■ WHAT TO PRODUCE:
The whole listing is to be transcribed exactly as it stands.

── STORED DATA ──

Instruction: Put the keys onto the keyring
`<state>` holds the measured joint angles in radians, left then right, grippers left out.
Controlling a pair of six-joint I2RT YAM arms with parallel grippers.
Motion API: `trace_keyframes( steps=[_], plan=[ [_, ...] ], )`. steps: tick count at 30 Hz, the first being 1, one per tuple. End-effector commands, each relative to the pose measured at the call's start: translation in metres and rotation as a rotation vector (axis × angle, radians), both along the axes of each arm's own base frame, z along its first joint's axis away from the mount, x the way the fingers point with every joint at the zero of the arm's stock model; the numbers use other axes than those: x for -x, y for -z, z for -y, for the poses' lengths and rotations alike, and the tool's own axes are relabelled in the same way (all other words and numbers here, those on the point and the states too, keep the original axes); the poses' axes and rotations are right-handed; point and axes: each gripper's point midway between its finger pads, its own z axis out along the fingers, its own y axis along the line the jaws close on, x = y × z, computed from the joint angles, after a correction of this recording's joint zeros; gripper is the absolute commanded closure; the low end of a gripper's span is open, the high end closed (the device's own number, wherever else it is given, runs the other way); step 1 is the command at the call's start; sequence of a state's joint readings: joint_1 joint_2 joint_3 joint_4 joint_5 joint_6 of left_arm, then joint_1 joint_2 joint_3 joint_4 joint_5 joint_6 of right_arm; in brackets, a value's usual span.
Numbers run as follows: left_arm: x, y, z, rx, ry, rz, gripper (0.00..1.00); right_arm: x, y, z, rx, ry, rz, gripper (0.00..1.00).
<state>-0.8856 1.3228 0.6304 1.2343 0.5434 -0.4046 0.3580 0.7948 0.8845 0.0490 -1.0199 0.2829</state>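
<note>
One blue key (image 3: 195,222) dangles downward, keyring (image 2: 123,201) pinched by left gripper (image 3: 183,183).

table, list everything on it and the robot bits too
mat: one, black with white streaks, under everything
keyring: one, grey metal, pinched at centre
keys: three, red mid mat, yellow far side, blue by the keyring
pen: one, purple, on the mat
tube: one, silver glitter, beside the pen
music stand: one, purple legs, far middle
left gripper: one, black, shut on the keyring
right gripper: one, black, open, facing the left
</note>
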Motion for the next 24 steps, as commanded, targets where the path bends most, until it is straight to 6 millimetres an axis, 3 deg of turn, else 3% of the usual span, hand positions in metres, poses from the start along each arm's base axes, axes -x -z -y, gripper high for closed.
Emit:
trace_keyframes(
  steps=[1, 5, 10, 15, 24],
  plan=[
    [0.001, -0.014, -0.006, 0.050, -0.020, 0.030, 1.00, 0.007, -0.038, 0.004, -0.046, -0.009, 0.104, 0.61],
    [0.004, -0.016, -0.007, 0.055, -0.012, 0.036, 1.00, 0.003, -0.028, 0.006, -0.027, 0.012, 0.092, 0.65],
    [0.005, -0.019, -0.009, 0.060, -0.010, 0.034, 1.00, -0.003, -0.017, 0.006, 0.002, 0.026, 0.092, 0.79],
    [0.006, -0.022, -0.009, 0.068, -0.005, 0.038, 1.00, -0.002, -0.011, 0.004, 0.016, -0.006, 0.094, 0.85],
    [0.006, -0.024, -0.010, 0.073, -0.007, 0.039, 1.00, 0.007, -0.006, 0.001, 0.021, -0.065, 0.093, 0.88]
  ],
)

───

■ ANSWER SPACE:
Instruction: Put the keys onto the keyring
`<state>` holds the measured joint angles in radians, left then right, grippers left out.
Controlling a pair of six-joint I2RT YAM arms with parallel grippers.
Motion API: `trace_keyframes( steps=[_], plan=[ [_, ...] ], )`. steps: tick count at 30 Hz, the first being 1, one per tuple. End-effector commands, each relative to the pose measured at the call's start: translation in metres and rotation as a rotation vector (axis × angle, radians), both along the axes of each arm's own base frame, z along its first joint's axis away from the mount, x the way the fingers point with every joint at the zero of the arm's stock model; the numbers use other axes than those: x for -x, y for -z, z for -y, for the poses' lengths and rotations alike, and the tool's own axes are relabelled in the same way (all other words and numbers here, those on the point and the states too, keep the original axes); the poses' axes and rotations are right-handed; point and axes: each gripper's point midway between its finger pads, its own z axis out along the fingers, its own y axis along the line the jaws close on, x = y × z, computed from the joint angles, after a correction of this recording's joint zeros; gripper is the absolute commanded closure; the low end of a gripper's span is open, the high end closed (the device's own number, wherever else it is given, runs the other way); step 1 is the command at the call's start; sequence of a state's joint readings: joint_1 joint_2 joint_3 joint_4 joint_5 joint_6 of left_arm, then joint_1 joint_2 joint_3 joint_4 joint_5 joint_6 of right_arm; in brackets, a value's usual span.
Numbers run as follows: left_arm: x, y, z, rx, ry, rz, gripper (0.00..1.00); right_arm: x, y, z, rx, ry, rz, gripper (0.00..1.00).
<state>-0.8856 1.3228 0.6304 1.2343 0.5434 -0.4046 0.3580 0.7948 0.8845 0.0490 -1.0199 0.2829</state>
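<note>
One blue key (image 3: 195,222) dangles downward, keyring (image 2: 123,201) pinched by left gripper (image 3: 183,183).

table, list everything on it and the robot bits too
mat: one, black with white streaks, under everything
keyring: one, grey metal, pinched at centre
keys: three, red mid mat, yellow far side, blue by the keyring
pen: one, purple, on the mat
tube: one, silver glitter, beside the pen
music stand: one, purple legs, far middle
left gripper: one, black, shut on the keyring
right gripper: one, black, open, facing the left
</note>
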Motion for the next 24 steps, as commanded, targets where the path bends most, until it is straight to 6 millimetres an axis, 3 deg of turn, else 3% of the usual span, hand positions in metres, poses from the start along each arm's base axes, axes -x -z -y, gripper high for closed.
Emit:
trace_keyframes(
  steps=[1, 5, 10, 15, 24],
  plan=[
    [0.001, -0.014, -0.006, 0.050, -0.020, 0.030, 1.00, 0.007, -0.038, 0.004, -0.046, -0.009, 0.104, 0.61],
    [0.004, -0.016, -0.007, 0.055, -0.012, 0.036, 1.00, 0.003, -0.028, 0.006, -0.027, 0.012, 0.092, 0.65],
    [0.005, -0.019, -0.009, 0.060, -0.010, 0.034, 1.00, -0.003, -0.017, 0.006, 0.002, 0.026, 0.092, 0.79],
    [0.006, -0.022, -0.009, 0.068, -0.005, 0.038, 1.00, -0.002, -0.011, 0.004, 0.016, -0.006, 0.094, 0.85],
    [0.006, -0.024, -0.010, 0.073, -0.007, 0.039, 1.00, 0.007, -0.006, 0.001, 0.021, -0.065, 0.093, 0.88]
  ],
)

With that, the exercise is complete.